WHAT YOU HAVE TO DO:
Write out only the final part of the records below. It begins with the line that contains "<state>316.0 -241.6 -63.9" and ends with the last line.

#### DATA RECORDS

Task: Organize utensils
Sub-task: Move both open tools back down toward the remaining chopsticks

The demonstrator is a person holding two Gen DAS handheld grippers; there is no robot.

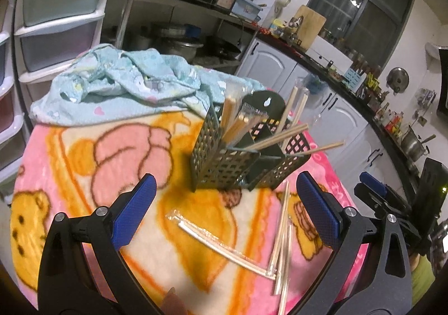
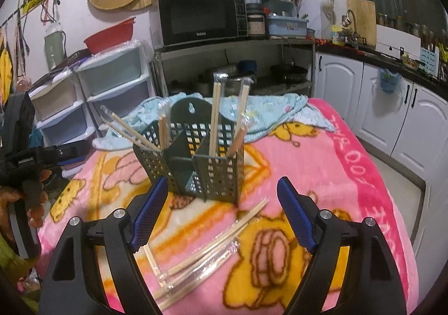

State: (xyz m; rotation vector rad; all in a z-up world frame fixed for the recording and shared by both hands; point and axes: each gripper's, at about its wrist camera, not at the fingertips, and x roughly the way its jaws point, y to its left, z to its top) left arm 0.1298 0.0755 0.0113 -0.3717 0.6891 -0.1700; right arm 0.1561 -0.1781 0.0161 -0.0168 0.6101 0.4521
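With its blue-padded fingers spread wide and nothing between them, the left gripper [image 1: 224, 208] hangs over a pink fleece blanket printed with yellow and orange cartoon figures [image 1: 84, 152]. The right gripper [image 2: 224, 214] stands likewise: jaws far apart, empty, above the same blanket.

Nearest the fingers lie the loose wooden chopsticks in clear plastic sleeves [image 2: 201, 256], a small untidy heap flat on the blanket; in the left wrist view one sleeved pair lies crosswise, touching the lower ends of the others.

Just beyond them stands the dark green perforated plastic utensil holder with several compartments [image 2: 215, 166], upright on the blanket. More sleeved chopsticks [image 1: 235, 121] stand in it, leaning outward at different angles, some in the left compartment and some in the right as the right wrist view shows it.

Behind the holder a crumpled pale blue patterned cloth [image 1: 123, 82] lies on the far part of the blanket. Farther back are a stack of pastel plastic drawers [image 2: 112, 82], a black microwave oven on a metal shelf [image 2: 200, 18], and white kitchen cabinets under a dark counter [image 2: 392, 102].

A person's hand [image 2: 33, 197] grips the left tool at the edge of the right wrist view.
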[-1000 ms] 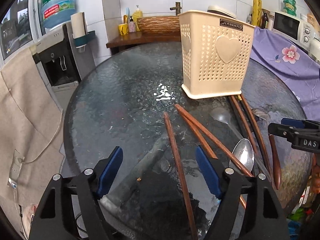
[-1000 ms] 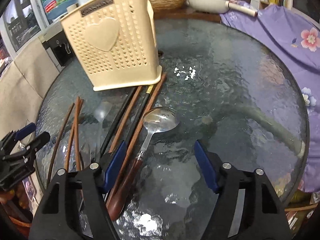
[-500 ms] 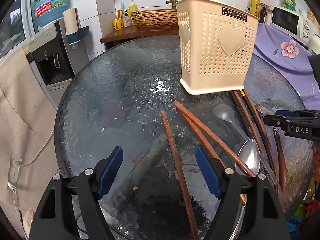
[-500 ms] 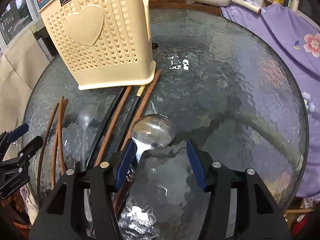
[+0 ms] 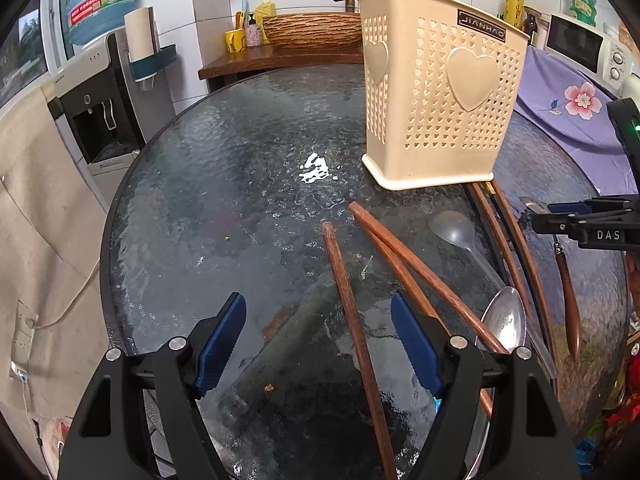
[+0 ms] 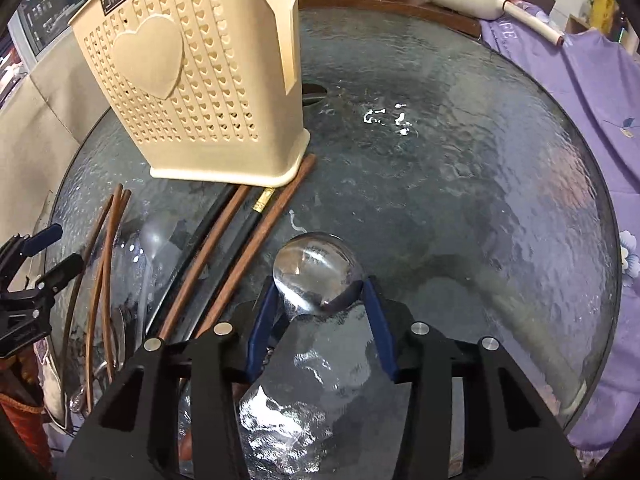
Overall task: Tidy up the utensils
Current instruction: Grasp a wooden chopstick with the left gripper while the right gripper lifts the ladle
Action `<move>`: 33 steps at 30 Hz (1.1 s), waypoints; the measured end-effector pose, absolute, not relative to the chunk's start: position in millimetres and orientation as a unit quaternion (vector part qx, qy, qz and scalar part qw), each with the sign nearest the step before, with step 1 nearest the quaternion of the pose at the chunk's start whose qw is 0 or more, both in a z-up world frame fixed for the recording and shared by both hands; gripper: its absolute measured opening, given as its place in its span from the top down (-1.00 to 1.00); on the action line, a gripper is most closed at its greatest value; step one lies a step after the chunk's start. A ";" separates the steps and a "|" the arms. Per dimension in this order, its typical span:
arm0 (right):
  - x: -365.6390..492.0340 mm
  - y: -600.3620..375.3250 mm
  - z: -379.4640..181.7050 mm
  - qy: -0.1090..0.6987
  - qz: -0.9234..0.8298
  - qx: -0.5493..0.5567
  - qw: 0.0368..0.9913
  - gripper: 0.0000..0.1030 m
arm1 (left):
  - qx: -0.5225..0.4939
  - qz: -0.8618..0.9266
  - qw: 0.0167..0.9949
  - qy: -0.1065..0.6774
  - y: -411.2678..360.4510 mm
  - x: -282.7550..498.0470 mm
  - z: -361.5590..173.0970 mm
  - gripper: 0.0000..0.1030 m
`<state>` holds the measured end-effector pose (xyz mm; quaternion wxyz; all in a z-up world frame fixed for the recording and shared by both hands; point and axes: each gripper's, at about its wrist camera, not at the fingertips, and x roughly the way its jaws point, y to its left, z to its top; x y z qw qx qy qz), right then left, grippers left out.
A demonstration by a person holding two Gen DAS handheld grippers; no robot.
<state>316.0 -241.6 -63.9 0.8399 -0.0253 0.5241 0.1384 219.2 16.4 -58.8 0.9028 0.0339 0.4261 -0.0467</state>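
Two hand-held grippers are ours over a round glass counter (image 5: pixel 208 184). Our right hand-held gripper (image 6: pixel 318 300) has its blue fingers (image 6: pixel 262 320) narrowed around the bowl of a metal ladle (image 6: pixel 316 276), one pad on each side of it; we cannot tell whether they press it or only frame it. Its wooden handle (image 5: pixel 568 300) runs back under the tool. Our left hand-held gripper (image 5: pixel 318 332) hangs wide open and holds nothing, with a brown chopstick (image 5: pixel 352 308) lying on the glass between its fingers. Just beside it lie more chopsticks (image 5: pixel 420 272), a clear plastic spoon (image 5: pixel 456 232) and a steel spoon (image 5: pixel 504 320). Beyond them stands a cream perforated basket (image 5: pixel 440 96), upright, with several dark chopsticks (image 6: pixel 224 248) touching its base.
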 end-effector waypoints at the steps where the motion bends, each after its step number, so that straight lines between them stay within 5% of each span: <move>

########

OUTPUT OF THE TASK:
<state>316.0 -241.6 -63.9 0.8399 -0.0253 0.5241 0.1384 219.2 16.4 -58.8 0.9028 0.0339 0.4261 -0.0467</state>
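Two hand-held grippers are ours over a round glass counter (image 5: pixel 208 184). Our right hand-held gripper (image 6: pixel 318 300) has its blue fingers (image 6: pixel 262 320) narrowed around the bowl of a metal ladle (image 6: pixel 316 276), one pad on each side of it; we cannot tell whether they press it or only frame it. Its wooden handle (image 5: pixel 568 300) runs back under the tool. Our left hand-held gripper (image 5: pixel 318 332) hangs wide open and holds nothing, with a brown chopstick (image 5: pixel 352 308) lying on the glass between its fingers. Just beside it lie more chopsticks (image 5: pixel 420 272), a clear plastic spoon (image 5: pixel 456 232) and a steel spoon (image 5: pixel 504 320). Beyond them stands a cream perforated basket (image 5: pixel 440 96), upright, with several dark chopsticks (image 6: pixel 224 248) touching its base.
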 end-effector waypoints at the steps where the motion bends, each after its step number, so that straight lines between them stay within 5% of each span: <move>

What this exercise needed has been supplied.